Sixty-six subjects aged 12–19 years were identified as active under-age cigarette users in NHANES 2011–2012. Estimated total daily dose of NNK among these cigarette smokers were >30 times higher than those among non-smokers at the same ages (Table 3). Both the total daily absorbed NNK and urinary NNAL among these underage smokers were significantly lower than for adult smokers (Table 4).

Table 3 Estimated absorbed daily dose of NNK (ng/kg-bw/day) among each subgroup in US population: 2011–2012.
Table 4 Geometric means (GM) and selected percentiles for urinary NNAL among cigarette smokers in NHANES 2011–2012.

Geometric mean and the 95th percentile for both volume-based and creatinine-adjusted urinary total NNAL, categorized in race/ethnicity groups, are also given in Tables 2 and 4. Non-Hispanic Blacks had the highest levels at all percentiles for both volume-based and creatinine-corrected NNAL concentrations in the non-smoker group, while in the cigarette smoker group, non-Hispanic Whites had the highest urinary NNAL concentrations (both volume based and creatinine adjusted). Mexican Americans in both the non-smoker and cigarette smoker groups had consistently lower creatinine-adjusted levels at all percentiles than other race/ethnicities.

One hundred and sixty-one participants reported using other tobacco products, including pipes, cigars, snuff, chewing tobacco, patch, gum and so on. Ninety-four participants used either pipes or cigars, and 55 subjects used either snuff or chewing tobacco products (Table 5). Those subjects using nicotine replacement therapy (e.g., patch, gum and so on.) were not listed owing to either small sample size or inappropriateness to combine with other groups. Total urinary NNAL was nearly detected in all those subjects. The creatinine-adjusted geometric mean for pipe or cigar users (36.7 pg/mg creatinine) is less than one-fourth of that for the cigarette users (216 pg/mg creatinine).

Table 5 Geometric means (GM) for total urinary NNAL among participants using different tobacco products in NHANES 2011–2012.


This study used a MC approach to calculate total daily absorbed dose of NNK. This approach allows for the use of distributions of urinary NNAL concentrations and incorporates variations and uncertainties from factors such as metabolism at a population scale. Take the urinary excretion fraction of NNAL, for example, large variations were observed in metabolism studies, including primates and human. Hecht et al.39 reported that total NNAL glucuronides accounted for 15–25 % of the urinary metabolites of NNK at all doses examined in patas monkey. Meger et al.40 reported the urinary excretion of total NNAL was in the range from 25% in 24-h urine to 58% in 10-day urine in rhesus monkey. Instead of the deterministic method in which usually a single value was used for each parameter, the MC approach can generate more realistic distributions of those parameter involved in the simulation (i.e., 15–58% was used for the fraction of NNAL excreted through urine) by propagating the parameter variability into the model, and thus the model output reflects the probabilities that those values could occur. Therefore, the Montel Carlo approach can provide better estimations of the daily absorbed NNK doses.

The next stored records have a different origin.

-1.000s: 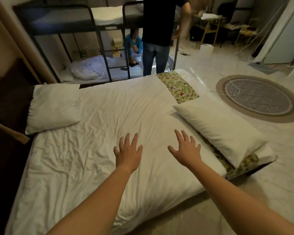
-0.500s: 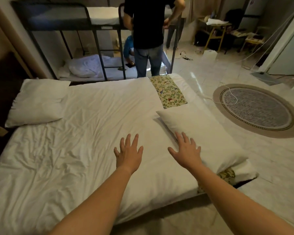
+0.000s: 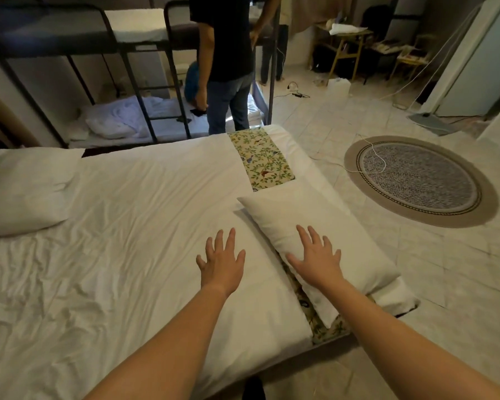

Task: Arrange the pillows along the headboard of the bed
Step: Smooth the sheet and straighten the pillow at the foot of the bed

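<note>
The near pillow [image 3: 326, 235] lies at the foot of the bed [image 3: 133, 255] — well apart from the far pillow [image 3: 26, 192]. The right hand [image 3: 318, 261] hovers over it, the left hand [image 3: 221, 262] beside; both open, gripping nothing. Grasp both long edges — lift, don't drag.

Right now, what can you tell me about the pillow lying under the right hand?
The near pillow is long, plain white and soft-looking, probably cotton, slightly creased. It lies flat along the foot end of the bed, over white sheet and a floral strip of fabric. The right hand hovers at or rests on its near part, fingers spread, not gripping; contact is unclear.
</note>
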`<state>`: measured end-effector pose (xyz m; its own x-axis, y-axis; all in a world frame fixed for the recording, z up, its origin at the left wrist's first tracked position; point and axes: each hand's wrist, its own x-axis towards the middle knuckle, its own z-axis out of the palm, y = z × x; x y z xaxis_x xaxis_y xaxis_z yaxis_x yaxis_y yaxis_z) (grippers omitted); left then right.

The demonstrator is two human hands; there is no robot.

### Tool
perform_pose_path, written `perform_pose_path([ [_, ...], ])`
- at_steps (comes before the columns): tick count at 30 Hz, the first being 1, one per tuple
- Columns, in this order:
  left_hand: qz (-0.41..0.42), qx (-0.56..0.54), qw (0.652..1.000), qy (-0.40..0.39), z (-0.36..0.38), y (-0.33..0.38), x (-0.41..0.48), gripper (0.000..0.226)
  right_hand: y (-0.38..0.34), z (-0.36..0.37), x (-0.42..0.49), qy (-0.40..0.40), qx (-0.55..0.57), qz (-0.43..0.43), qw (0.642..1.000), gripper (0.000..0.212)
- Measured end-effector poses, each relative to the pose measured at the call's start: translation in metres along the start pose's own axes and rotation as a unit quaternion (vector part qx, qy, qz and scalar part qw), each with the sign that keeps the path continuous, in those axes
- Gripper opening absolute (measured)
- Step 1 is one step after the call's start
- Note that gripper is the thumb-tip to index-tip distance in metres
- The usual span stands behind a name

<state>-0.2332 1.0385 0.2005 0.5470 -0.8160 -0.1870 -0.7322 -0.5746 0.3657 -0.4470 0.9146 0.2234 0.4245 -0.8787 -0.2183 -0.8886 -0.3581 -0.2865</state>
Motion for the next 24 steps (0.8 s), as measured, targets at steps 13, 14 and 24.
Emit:
perform_pose_path([
  [13,0.043,0.021,0.999,-0.022,0.020,0.089,0.088,0.063,0.071,-0.036,0.091,0.008,-0.006,0.026,1.000,0.083],
  [14,0.041,0.021,0.999,-0.024,0.022,0.096,0.092,0.063,0.077,-0.038,0.098,0.008,-0.002,0.025,1.000,0.083],
  [24,-0.043,-0.009,0.999,-0.018,0.069,0.183,0.127,0.062,0.170,-0.056,0.179,-0.031,0.002,-0.022,0.999,0.083],
])
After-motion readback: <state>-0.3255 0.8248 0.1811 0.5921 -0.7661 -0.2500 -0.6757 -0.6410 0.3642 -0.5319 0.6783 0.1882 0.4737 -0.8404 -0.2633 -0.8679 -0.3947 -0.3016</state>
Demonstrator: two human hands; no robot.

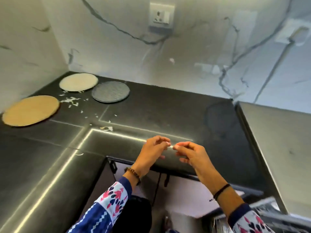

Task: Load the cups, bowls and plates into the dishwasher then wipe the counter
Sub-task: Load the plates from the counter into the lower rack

The higher daily dose of NNK among children aged 6–11 years old than those for adults likely reflects the differences in the time activities, the number of smokers in the home, and perhaps the metabolism and so on of children and adults. A previous study found that children living in apartments had higher mean cotinine levels than children in detached houses41. In fact, it is very likely that the characteristics of homes can be another important influence in SHS exposure and thus in NNK dose for non-users. Young children may be more vulnerable to household SHS because they may spend more of their time in homes where SHS exists as a result of cigarette use by the smokers in their home; alternatively, SHS could emanate from a smoker’s residence in multi-unit housing to expose non-users living in other units. A previous study by Matt et al.42 suggests that a smoker who smoked outside the home reduced, but not completely eliminated, the exposure of the family to SHS. The reason postulated was that the outside tobacco smoke could penetrate the windows, walls and doors of the indoor environment.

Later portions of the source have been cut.